Task> Every line of the material must be copied exactly, from the first to the last.

Given material>
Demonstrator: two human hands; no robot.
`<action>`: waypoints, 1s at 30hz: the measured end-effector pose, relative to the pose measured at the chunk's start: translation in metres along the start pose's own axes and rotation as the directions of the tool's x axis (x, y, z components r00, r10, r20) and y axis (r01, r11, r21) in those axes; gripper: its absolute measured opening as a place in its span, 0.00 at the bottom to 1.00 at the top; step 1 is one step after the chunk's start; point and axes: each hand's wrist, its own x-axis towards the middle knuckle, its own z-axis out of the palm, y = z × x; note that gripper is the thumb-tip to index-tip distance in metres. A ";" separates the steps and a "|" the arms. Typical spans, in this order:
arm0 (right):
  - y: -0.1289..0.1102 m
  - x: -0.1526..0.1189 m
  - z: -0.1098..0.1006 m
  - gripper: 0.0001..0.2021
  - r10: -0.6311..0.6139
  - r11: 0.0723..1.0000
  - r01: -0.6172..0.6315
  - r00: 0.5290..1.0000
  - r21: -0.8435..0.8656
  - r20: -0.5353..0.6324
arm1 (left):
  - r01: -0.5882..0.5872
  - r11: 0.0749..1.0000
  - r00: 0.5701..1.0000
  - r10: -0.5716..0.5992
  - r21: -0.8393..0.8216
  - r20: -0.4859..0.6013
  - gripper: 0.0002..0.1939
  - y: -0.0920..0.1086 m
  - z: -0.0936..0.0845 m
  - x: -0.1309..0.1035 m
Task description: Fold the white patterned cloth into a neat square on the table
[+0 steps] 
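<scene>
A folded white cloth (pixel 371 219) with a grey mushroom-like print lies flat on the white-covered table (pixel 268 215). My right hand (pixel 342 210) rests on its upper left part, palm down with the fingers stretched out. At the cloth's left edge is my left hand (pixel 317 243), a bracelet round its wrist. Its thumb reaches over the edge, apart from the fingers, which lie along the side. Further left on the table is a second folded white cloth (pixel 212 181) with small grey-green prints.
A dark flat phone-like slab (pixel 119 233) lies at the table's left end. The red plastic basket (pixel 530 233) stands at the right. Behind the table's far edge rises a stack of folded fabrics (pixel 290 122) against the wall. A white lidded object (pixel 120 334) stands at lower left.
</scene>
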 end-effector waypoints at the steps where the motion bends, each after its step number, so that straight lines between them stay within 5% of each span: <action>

Written response>
Demonstrator: two human hands; no robot.
`<action>`: waypoints, 1s at 30hz: the measured end-effector pose, relative to the pose measured at the chunk's start: translation in metres along the start pose's own axes and rotation as the directions of the tool's x axis (x, y, z components r00, r10, r20) and y axis (r01, r11, r21) in those axes; gripper: its absolute measured opening as a place in its span, 0.00 at the bottom to 1.00 at the top; step 1 is one step after the chunk's start; point and axes: each hand's wrist, its own x-axis towards the middle knuckle, its own z-axis out of the palm, y = z × x; note that gripper is the thumb-tip to index-tip distance in metres. A ";" separates the steps and a "|" the arms. Typical spans, in this order:
arm0 (right):
  - y: -0.1289..0.1102 m
  - x: -0.1526..0.1189 m
  - z: -0.1098..0.1006 m
  - gripper: 0.0001..0.2021
  - r10: -0.6311..0.6139
  - r11: 0.0723..1.0000
  - r01: -0.6172..0.6315
  - r00: 0.5290..1.0000
  - r21: -0.8435..0.8656
  - r20: -0.5353..0.6324
arm1 (left):
  - r01: -0.5882..0.5872
  - r11: 0.0749..1.0000
  - r00: 0.5701..1.0000
  - r10: -0.5716..0.5992
  - r21: -0.8393..0.8216
  - r20: -0.4859..0.6013
  - gripper: 0.0002..0.1939
  - y: -0.0920..0.1086 m
  - z: -0.0936..0.0845 m
  - x: -0.1309..0.1035 m
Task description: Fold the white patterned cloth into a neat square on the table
[+0 steps] 
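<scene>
A folded white cloth (pixel 371 219) with a grey mushroom-like print lies flat on the white-covered table (pixel 268 215). My right hand (pixel 342 210) rests on its upper left part, palm down with the fingers stretched out. At the cloth's left edge is my left hand (pixel 317 243), a bracelet round its wrist. Its thumb reaches over the edge, apart from the fingers, which lie along the side. Further left on the table is a second folded white cloth (pixel 212 181) with small grey-green prints.
A dark flat phone-like slab (pixel 119 233) lies at the table's left end. The red plastic basket (pixel 530 233) stands at the right. Behind the table's far edge rises a stack of folded fabrics (pixel 290 122) against the wall. A white lidded object (pixel 120 334) stands at lower left.
</scene>
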 end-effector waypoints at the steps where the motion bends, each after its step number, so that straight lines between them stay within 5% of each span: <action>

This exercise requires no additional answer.